Le printemps n’était pas au rendez-vous cette année et c’était le 65ème anniversaire de la Nakba : il n’y a pas de hasard, ces deux événements sont liés.
Cette phrase peut faire sourire, mais il va sans doute être possible de trouver d’ici peu des vidéos sur internet expliquant que le phénomène climatique du moment est la conséquence d’un plan précis d’asservissement mondial par une élite. La finalité de cette opération est de faire venir le diable en personne sur terre.
Depuis quelques années, et surtout depuis le 11 septembre 2001, les théories les plus délirantes apparaissent sur le net et formatent notre perception des faits. Ces explications du monde reposent sur deux principes : « tout est lié » et « il n’y a pas de hasard ». Le processus narratif récurrent est simple : les malheurs que traversent le genre humain sont le fruit d’une machination mise au point par un groupe secret ultra puissant et ayant pour but de répandre le mal absolu.
Illuminatis, sionistes et autres sectes franc-maçonnes et même parfois les extra-terrestres sont l’explication à ce qui cloche dans l’histoire de l’humanité.
Face à la complexité du monde et sa description partielle et partiale par les médias dominants, une explication globale et simple est tentante. Peu importe que cette version alternative des faits ne soit pas étayée de preuves ou comporte des incohérences chronologiques, elle offre une explication confortable à tous points de vue.
Tout d’abord, il existe un mal absolu qui nous absout de toute faute. Le mal est là, nous ne pouvons rien y faire, il nous reste juste à le subir.
Ensuite, le complot est la matérialisation des agissements d’une minorité maléfique à laquelle peu de gens appartiennent.
Pour résumer ces deux points : on ne peut lutter contre la puissance magique du diable et on n’appartient pas non plus aux « franc-maçons », aux « sionistes » et autres supposés dévots diaboliques. Ce n’est pas de notre responsabilité si tout part en vrille.
Pour finir, le pouvoir économique, financier et militaire que détient ce groupe malfaisant est tel que toute action pour lutter contre lui est impossible.
Ces théories reposent sur la croyance. Quels que soient les « vilains » du scénario, il n’y a pas de preuves tangibles de l’existence du complot planétaire mis en place.
Les arguments utilisés trouvent leur source dans l’imaginaire historique et politique occidental.
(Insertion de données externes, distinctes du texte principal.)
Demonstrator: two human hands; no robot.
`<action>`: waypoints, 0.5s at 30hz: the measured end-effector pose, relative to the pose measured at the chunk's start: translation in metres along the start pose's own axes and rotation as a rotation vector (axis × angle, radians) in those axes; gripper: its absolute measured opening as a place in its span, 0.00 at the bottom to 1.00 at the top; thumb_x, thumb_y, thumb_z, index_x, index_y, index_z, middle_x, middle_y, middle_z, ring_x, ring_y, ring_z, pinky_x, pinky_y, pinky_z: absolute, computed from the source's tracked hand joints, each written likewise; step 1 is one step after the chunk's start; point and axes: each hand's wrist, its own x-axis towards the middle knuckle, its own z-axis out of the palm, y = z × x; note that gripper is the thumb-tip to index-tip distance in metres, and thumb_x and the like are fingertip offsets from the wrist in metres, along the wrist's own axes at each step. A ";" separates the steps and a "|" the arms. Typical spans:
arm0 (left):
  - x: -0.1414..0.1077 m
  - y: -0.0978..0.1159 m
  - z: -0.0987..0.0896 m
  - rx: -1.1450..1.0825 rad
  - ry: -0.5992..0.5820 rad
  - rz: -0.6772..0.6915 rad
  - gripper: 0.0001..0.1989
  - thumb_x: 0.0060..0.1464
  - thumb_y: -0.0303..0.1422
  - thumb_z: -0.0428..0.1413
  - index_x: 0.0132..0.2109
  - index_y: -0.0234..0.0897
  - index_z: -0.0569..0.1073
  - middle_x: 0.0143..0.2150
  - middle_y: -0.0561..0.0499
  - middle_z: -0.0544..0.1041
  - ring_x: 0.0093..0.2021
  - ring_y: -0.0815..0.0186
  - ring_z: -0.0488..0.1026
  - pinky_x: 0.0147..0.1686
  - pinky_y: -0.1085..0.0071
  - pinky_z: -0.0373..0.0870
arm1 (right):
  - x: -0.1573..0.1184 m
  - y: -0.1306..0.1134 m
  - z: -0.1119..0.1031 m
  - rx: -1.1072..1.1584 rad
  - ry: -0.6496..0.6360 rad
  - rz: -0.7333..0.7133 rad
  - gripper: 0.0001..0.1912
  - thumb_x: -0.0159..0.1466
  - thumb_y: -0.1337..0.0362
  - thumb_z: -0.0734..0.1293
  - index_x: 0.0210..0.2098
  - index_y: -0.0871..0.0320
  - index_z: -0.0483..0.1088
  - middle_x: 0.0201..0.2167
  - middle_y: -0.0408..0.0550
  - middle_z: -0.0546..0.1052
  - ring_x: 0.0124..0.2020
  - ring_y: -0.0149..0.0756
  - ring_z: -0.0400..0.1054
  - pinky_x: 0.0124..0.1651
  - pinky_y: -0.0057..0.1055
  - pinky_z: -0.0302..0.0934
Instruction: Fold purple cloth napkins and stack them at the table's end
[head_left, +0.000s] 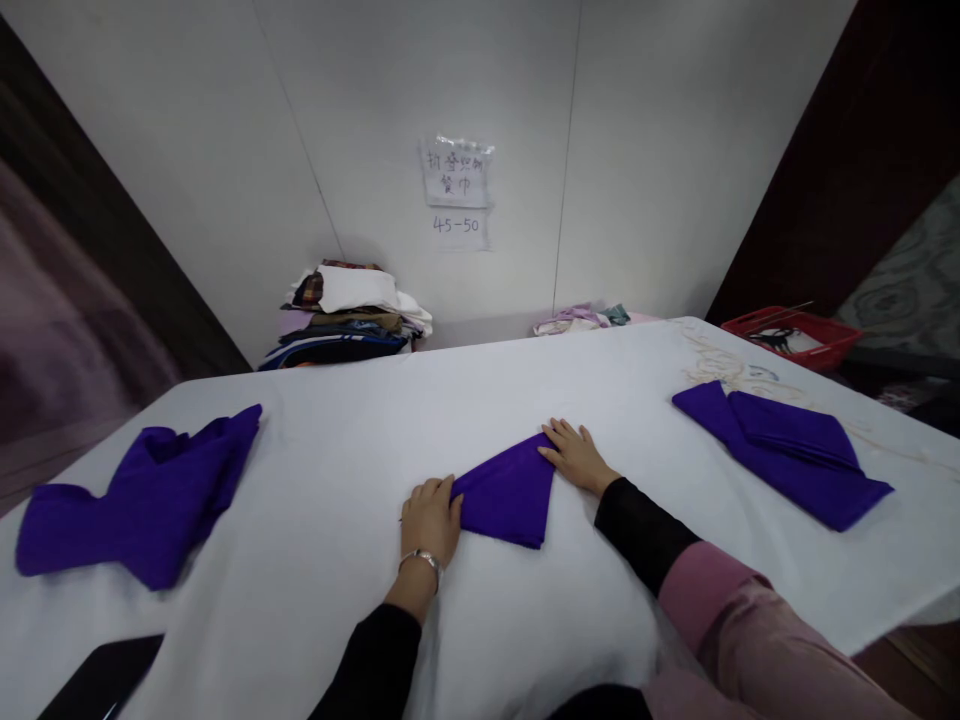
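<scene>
Fingers of the left hand curl over one end of a folded purple cloth at the middle of the white-covered worktop, their grip unclear; those of the right hand spread, unclenched, on its upper corner. Light, even pressure should keep the layers aligned; uneven pulling could skew the folds.
</scene>
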 end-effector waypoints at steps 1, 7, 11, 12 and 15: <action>0.000 0.000 -0.002 0.007 -0.010 -0.007 0.16 0.57 0.33 0.46 0.51 0.39 0.70 0.45 0.45 0.74 0.46 0.58 0.66 0.44 0.62 0.61 | 0.000 0.000 0.000 0.001 0.005 0.002 0.33 0.66 0.46 0.47 0.65 0.55 0.47 0.66 0.50 0.46 0.66 0.43 0.36 0.62 0.49 0.31; 0.002 -0.002 -0.011 0.004 -0.082 -0.034 0.09 0.56 0.33 0.49 0.39 0.39 0.73 0.38 0.48 0.74 0.43 0.60 0.68 0.41 0.65 0.62 | -0.003 -0.002 0.002 0.006 0.019 -0.011 0.32 0.66 0.47 0.48 0.65 0.55 0.47 0.66 0.51 0.47 0.66 0.42 0.36 0.63 0.47 0.32; 0.001 -0.004 -0.015 0.012 -0.101 -0.036 0.08 0.55 0.33 0.49 0.36 0.37 0.72 0.38 0.47 0.73 0.42 0.59 0.68 0.40 0.66 0.63 | -0.004 -0.002 0.002 0.019 0.031 -0.015 0.31 0.66 0.47 0.49 0.64 0.55 0.48 0.66 0.51 0.48 0.66 0.43 0.38 0.63 0.48 0.32; 0.000 -0.003 -0.016 0.014 -0.108 -0.036 0.07 0.55 0.33 0.49 0.35 0.37 0.71 0.38 0.47 0.73 0.42 0.60 0.68 0.40 0.67 0.63 | -0.004 -0.002 0.002 0.024 0.033 -0.015 0.31 0.66 0.47 0.50 0.64 0.55 0.49 0.66 0.51 0.48 0.66 0.44 0.38 0.63 0.48 0.32; -0.002 0.000 -0.018 0.023 -0.127 -0.049 0.06 0.54 0.31 0.49 0.35 0.37 0.70 0.37 0.47 0.73 0.41 0.60 0.68 0.39 0.68 0.63 | -0.006 -0.005 0.001 0.052 0.042 -0.011 0.32 0.66 0.47 0.50 0.64 0.56 0.48 0.66 0.52 0.48 0.66 0.44 0.37 0.63 0.48 0.32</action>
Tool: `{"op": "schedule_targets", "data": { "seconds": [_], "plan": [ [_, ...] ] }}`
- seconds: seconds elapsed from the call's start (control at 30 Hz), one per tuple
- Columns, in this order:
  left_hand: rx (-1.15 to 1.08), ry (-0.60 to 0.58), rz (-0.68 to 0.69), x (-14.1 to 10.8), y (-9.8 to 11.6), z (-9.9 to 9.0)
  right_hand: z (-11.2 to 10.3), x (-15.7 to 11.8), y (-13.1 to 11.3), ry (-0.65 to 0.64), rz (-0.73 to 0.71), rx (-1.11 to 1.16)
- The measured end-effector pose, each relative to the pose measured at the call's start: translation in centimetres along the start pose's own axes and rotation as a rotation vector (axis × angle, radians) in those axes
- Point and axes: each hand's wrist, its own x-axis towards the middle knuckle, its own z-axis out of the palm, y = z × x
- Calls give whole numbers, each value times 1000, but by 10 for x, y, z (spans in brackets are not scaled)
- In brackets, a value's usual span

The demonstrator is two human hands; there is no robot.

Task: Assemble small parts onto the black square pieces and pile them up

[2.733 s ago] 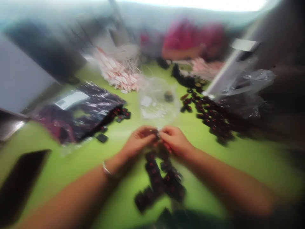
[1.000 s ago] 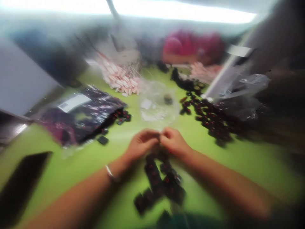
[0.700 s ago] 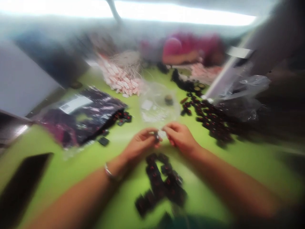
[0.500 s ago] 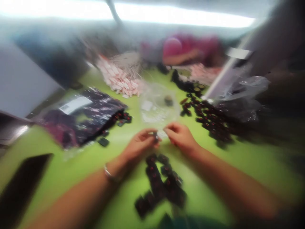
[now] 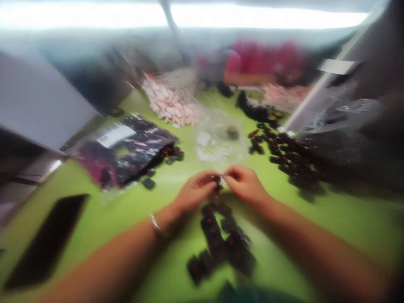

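Near the centre of the head view, my left hand (image 5: 197, 189) is closed on a small black part (image 5: 217, 181). My right hand (image 5: 244, 183) pinches beside it, its fingertips meeting the part; what they hold is too small and blurred to name. Just beyond both hands lies a clear plastic bag (image 5: 206, 120) with small white pieces (image 5: 214, 152) and a dark round item (image 5: 232, 132). Below the hands, a cluster of black parts (image 5: 217, 242) with red marks rests on the green table (image 5: 126, 256).
At left are a plastic bag of dark parts (image 5: 139, 147) and a dark flat object (image 5: 47, 242). Pink-white pieces with wires (image 5: 168, 103) lie behind. More black parts (image 5: 290, 158) spread at right near a post (image 5: 318, 90). A person in pink (image 5: 261, 63) sits opposite.
My right hand has come closer to my left, and the gap between their fingertips has closed. The whole view has shifted slightly, so the table items appear further right.
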Motion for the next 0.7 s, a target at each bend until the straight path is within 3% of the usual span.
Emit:
{"op": "schedule_targets", "data": {
  "seconds": [0.1,0.2,0.27,0.33,0.4,0.5,0.53,0.6,0.7],
  "plan": [
    [397,-30,126,-2,1,-4,-8,5,4,145,-28,-6],
    [836,-169,303,-4,3,-4,-12,8,8,215,-30,-1],
    [1000,-259,348,-4,5,-3,-13,8,8,225,-33,2],
    [1088,-267,377,-3,9,-6,-14,8,6,233,-44,-6],
    [1154,-132,420,0,17,-17,-18,10,5,255,-55,-34],
    [1340,369,438,6,32,-45,-28,16,6,205,-45,-142],
    [1445,468,407,8,36,-56,-32,18,7,144,-36,-204],
    [1639,593,240,11,40,-73,-38,21,9,-24,-9,-367],
    [1754,587,36,12,37,-87,-41,20,9,-220,27,-609]
  ]
}}
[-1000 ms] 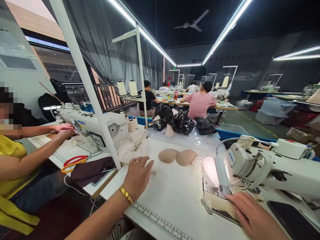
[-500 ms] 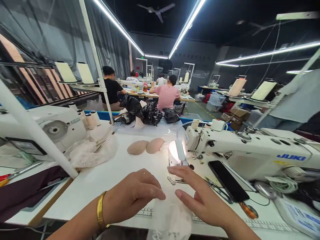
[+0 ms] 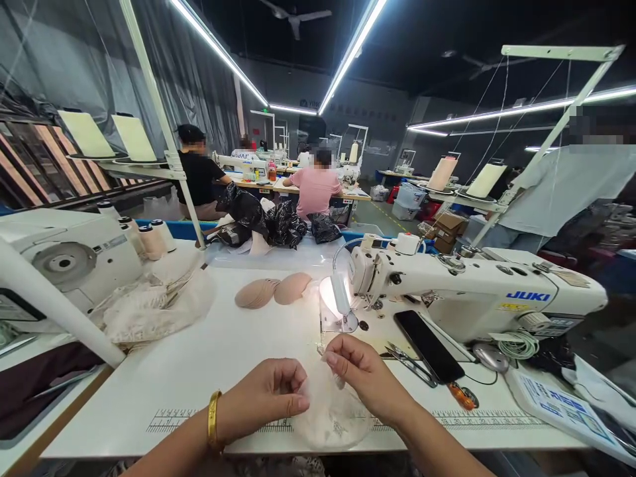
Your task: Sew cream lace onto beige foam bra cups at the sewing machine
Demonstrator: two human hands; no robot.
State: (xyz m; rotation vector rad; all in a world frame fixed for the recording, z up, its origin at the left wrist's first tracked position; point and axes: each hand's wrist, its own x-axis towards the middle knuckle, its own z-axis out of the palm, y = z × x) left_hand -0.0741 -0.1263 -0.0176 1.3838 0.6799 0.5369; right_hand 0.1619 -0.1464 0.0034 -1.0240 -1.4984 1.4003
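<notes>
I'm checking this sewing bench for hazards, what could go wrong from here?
The sheer fabric pinched by the left hand and right hand hangs past the table edge, so it might slip off. The scissors lie close to the right hand and could snag it. The phone lying by the sewing machine may get knocked.

This is a garment sewing workshop, a factory floor rather than a home. A white JUKI sewing machine (image 3: pixel 472 291) stands on a long white bench (image 3: pixel 209 358) with a ruler strip printed along its near edge. A second machine (image 3: pixel 64 258) sits at the left, with thread cones (image 3: pixel 154 238) beside it. Large thread spools (image 3: pixel 87 132) rest on raised stands. Foam cups (image 3: pixel 273 291) and a heap of pale fabric (image 3: pixel 149 311) lie on the bench. Farther back, seated workers (image 3: pixel 313 189) face more machines in rows. Long strip lights (image 3: pixel 348 53) run under a dark ceiling, and black bags (image 3: pixel 268 222) are piled between benches.
</notes>
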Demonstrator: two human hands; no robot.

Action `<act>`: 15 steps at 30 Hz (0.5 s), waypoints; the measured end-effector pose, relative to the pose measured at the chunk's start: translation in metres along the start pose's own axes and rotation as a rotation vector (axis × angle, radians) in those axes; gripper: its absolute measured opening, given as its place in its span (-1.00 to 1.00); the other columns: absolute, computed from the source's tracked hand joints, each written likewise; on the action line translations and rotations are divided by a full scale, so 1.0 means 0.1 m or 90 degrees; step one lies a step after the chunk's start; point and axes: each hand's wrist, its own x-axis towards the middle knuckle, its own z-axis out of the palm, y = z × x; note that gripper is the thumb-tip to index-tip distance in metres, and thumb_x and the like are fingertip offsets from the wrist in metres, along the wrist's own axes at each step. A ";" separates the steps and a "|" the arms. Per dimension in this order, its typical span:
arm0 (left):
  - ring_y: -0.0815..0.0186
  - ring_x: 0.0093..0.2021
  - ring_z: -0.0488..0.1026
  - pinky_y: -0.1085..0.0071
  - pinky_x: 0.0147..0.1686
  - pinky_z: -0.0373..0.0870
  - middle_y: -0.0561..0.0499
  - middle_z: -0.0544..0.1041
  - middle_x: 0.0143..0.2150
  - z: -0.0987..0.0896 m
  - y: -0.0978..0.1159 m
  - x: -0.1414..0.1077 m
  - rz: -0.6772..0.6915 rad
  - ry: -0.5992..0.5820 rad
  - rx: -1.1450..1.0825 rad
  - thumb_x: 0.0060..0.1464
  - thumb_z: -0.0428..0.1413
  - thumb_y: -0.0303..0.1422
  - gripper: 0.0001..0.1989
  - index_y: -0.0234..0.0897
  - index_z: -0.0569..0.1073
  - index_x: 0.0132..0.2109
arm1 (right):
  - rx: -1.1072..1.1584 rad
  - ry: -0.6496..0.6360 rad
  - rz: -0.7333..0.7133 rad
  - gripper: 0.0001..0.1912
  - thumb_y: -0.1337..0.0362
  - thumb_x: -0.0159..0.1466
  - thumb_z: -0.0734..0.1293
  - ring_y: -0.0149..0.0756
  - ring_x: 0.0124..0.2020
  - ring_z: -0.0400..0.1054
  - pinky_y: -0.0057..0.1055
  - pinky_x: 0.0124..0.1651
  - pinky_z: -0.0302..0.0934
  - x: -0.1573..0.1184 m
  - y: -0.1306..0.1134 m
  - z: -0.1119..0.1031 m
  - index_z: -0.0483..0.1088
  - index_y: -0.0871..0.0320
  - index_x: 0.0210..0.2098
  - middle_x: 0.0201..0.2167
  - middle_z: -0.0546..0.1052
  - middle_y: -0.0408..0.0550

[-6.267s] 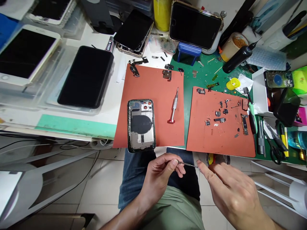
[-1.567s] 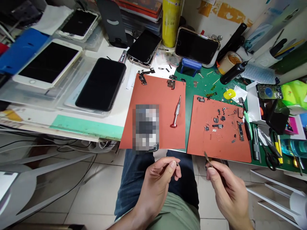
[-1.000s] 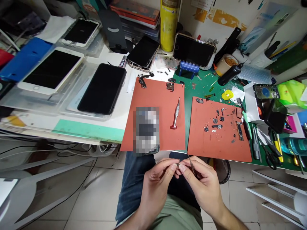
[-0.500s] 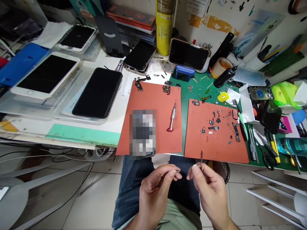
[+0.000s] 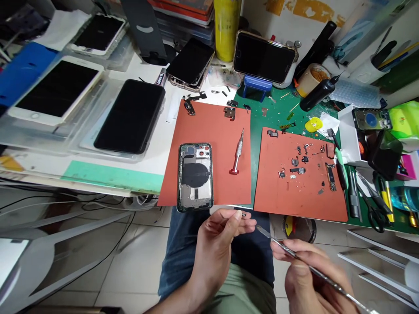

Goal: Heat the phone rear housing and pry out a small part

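As the head view showed it: both hands were over the person's lap, just short of the near edge of the bench, with the mats and tools beyond them.

Left hand (image 5: 216, 248): thumb and forefinger were pressed together on a tiny part (image 5: 244, 214), dark and too small to identify, which sat exposed at the fingertips.

Right hand (image 5: 309, 279): fingers were closed around a steel pick (image 5: 294, 252), its tip pointing toward the left hand and near it, not touching.

Housing: a phone housing (image 5: 195, 176) lay face up on the left red mat (image 5: 225, 192), its lower end jutting past the mat's near edge, just above the left hand.

Loose parts: small screws, brackets and a narrow board (image 5: 331, 177) were scattered on the right red mat (image 5: 271, 196), with a screwdriver (image 5: 236, 152) lying on the left one.

Drop risk: a weak pinch could have let the tiny part fall onto the jeans or the tile floor, where it would have been hard to find.

Slip risk: a sudden move of the pick could have flicked the part away or jabbed the left fingers.

Knock risk: a raised hand could have caught the overhanging housing and tipped it into the lap.
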 end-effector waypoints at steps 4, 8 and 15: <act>0.16 -0.33 0.74 0.32 -0.24 0.68 -0.10 0.76 -0.28 0.01 -0.02 0.02 0.010 -0.008 -0.016 0.05 0.51 -0.21 -0.75 -0.28 0.68 -0.32 | -0.080 -0.067 -0.151 -0.81 0.51 0.35 0.51 -0.20 -0.28 0.72 -0.34 -0.25 0.69 -0.11 0.12 0.08 0.59 0.20 -0.07 -0.12 0.73 0.00; 0.17 -0.33 0.74 0.28 -0.21 0.70 -0.09 0.77 -0.28 0.00 -0.04 0.03 0.009 -0.018 -0.035 0.09 0.50 -0.24 -0.79 -0.26 0.69 -0.29 | -0.148 -0.089 -0.207 -0.72 0.55 0.32 0.52 -0.17 -0.21 0.73 -0.32 -0.17 0.70 -0.13 0.21 0.08 0.58 0.19 -0.02 -0.10 0.74 0.00; 0.17 -0.31 0.73 0.28 -0.21 0.71 -0.09 0.77 -0.27 -0.01 -0.06 0.03 0.010 -0.019 -0.054 0.12 0.48 -0.26 -0.80 -0.26 0.68 -0.27 | -0.179 -0.088 -0.232 -0.72 0.64 0.30 0.49 -0.23 -0.17 0.72 -0.38 -0.07 0.65 -0.08 0.17 0.17 0.58 0.24 -0.07 -0.14 0.74 -0.01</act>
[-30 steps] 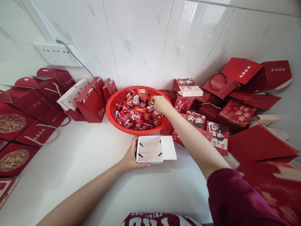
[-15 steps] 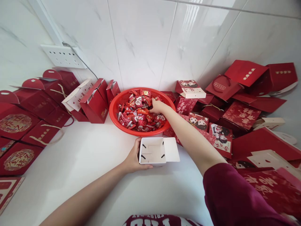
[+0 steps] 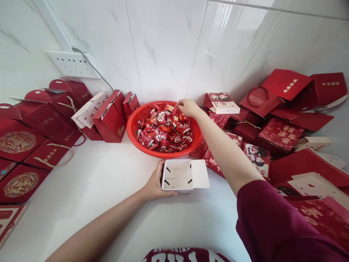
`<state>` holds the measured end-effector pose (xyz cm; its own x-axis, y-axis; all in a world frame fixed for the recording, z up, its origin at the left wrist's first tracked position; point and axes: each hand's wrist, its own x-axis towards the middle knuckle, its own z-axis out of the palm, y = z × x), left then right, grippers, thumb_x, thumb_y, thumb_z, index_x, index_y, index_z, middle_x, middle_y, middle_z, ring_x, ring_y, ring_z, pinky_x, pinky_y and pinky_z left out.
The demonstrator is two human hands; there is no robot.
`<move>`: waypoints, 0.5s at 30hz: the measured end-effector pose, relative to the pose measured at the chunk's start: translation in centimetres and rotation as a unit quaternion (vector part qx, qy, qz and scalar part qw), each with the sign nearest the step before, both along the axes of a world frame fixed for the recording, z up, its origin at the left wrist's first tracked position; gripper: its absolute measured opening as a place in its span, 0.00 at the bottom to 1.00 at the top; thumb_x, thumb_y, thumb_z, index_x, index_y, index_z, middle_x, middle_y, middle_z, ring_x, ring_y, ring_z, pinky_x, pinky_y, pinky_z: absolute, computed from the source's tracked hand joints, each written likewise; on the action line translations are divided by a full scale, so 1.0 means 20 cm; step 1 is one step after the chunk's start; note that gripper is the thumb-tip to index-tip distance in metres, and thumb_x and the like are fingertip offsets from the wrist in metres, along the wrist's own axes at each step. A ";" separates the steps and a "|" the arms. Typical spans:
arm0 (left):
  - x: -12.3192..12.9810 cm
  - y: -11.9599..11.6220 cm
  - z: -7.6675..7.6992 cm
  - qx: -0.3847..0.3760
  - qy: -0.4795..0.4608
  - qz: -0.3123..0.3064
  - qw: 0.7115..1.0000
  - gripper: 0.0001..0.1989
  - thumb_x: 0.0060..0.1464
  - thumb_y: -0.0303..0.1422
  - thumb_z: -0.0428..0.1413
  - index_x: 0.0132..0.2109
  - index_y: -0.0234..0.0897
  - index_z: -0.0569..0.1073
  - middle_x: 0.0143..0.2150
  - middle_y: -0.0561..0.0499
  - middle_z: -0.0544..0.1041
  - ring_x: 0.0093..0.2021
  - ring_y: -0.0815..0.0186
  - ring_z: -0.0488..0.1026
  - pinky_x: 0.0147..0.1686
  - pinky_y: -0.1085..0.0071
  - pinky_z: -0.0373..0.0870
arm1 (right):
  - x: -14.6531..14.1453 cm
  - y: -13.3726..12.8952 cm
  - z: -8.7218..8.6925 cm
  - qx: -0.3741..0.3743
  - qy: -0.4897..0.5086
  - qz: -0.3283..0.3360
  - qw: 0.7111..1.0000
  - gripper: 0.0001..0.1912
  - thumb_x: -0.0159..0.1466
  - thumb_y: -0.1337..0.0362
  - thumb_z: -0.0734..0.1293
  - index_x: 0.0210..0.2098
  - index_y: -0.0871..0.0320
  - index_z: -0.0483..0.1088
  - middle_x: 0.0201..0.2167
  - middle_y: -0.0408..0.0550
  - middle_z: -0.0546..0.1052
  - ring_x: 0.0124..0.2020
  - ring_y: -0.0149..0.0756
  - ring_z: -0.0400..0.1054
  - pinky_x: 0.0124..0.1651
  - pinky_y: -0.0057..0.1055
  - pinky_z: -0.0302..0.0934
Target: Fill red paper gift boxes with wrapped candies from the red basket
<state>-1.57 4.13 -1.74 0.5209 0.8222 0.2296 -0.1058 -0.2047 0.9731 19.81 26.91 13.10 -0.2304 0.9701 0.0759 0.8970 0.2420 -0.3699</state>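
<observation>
A small white box [image 3: 177, 176] stands on the white table with its lid flap folded out to the right; no candy shows inside. My left hand [image 3: 156, 183] is wrapped round the box's left side, thumb along the near edge. Behind it, a red plastic basket [image 3: 132, 142] holds many red-wrapped candies [image 3: 163, 127]. At the basket's back right rim, my right hand [image 3: 188, 108] is over the candies with its fingers bent down and together; whatever is between the fingertips is hidden or too small to name.
Red gift boxes with rope handles [image 3: 50, 154] fill the left side. Small red bags [image 3: 111, 116] stand left of the basket. Red boxes and cartons [image 3: 280, 133] are piled on the right. A socket strip [image 3: 72, 64] with a cable is on the tiled wall [image 3: 163, 47].
My right hand has moved up and back from among the candies to the basket's back right rim. Some candies have shifted. My left hand still holds the box in place.
</observation>
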 end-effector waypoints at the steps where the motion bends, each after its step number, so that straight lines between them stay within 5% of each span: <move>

La pratique quant à elle est utilisée par à peu près tous les pouvoirs depuis la nuit des temps : désigner un bouc émissaire à la vindicte populaire pour faire oublier la domination. La plupart des textes servant de base à ces théories sont des faux. Tout repose sur l’envie de croire en un ennemi tout puissant du genre humain.
Alors que le projet de domination est censé être secret, les organigrammes de sectes maléfiques ou le détail des plans de domination remontant à 2500 ans foisonnent sur le net. Sans citer leurs sources, ils donnent des noms et des visages aux dirigeants secrets de ces forces obscures. Aujourd’hui, les personnes qui se servent de l’explication du complot « illuminati », « franc-maçon » ou « sioniste » ne le font pas pour nous éclairer.
Ils se servent de cette disquette pour glisser un logiciel de diversion.
Alors que les injustices et les discriminations qui frappent les quartiers populaires n’ont jamais été aussi fortes, la présentation d’une théorie désignant un petit groupe facilement identifiable comme coupable des horreurs commises ici-bas est confortable. C’est sur eux que doit s’abattre la haine et la colère, car sans eux tout irait bien
Le complot sert aussi à justifier le système économique et social et normaliser la situation. Il est sain, ce sont juste quelques parasites qui pourrissent l’ambiance. Rien ne sert de se battre pour plus de justice, il faut juste trouver des coupables.
La croyance dans un complot mondial renforce le pouvoir en place. Le pouvoir ne peut être vaincu: quand il y a une révolte, c’est toujours un coup monté. Cette analyse n’encourage pas à l’action mais à la contemplation et à la résignation.
A quoi bon se battre si on est convaincu que les outils de lutte ou les mouvements de contestation sont contrôlés par les serviteurs du côté obscur ?
Si on regarde la banalité des faits, le mal se cache effectivement dans une bouteille de gazouz
Pas parce qu’on voit les cornes du sheitan sur l’étiquette, mais parce que le simple fait d’acheter cette bouteille fait tourner la machine à broyer de l’homme : pillage des ressources naturelles et exploitation de la main d’œuvre pour faire un maximum de profit sur les ventes d’un produit mauvais pour la santé.
Pas de complot, pas de diable. La banalité du mal et la résignation au quotidien. Juste ce qu’il faut, un tout petit peu de confort, pour préférer croire que l’on n’est responsable de rien.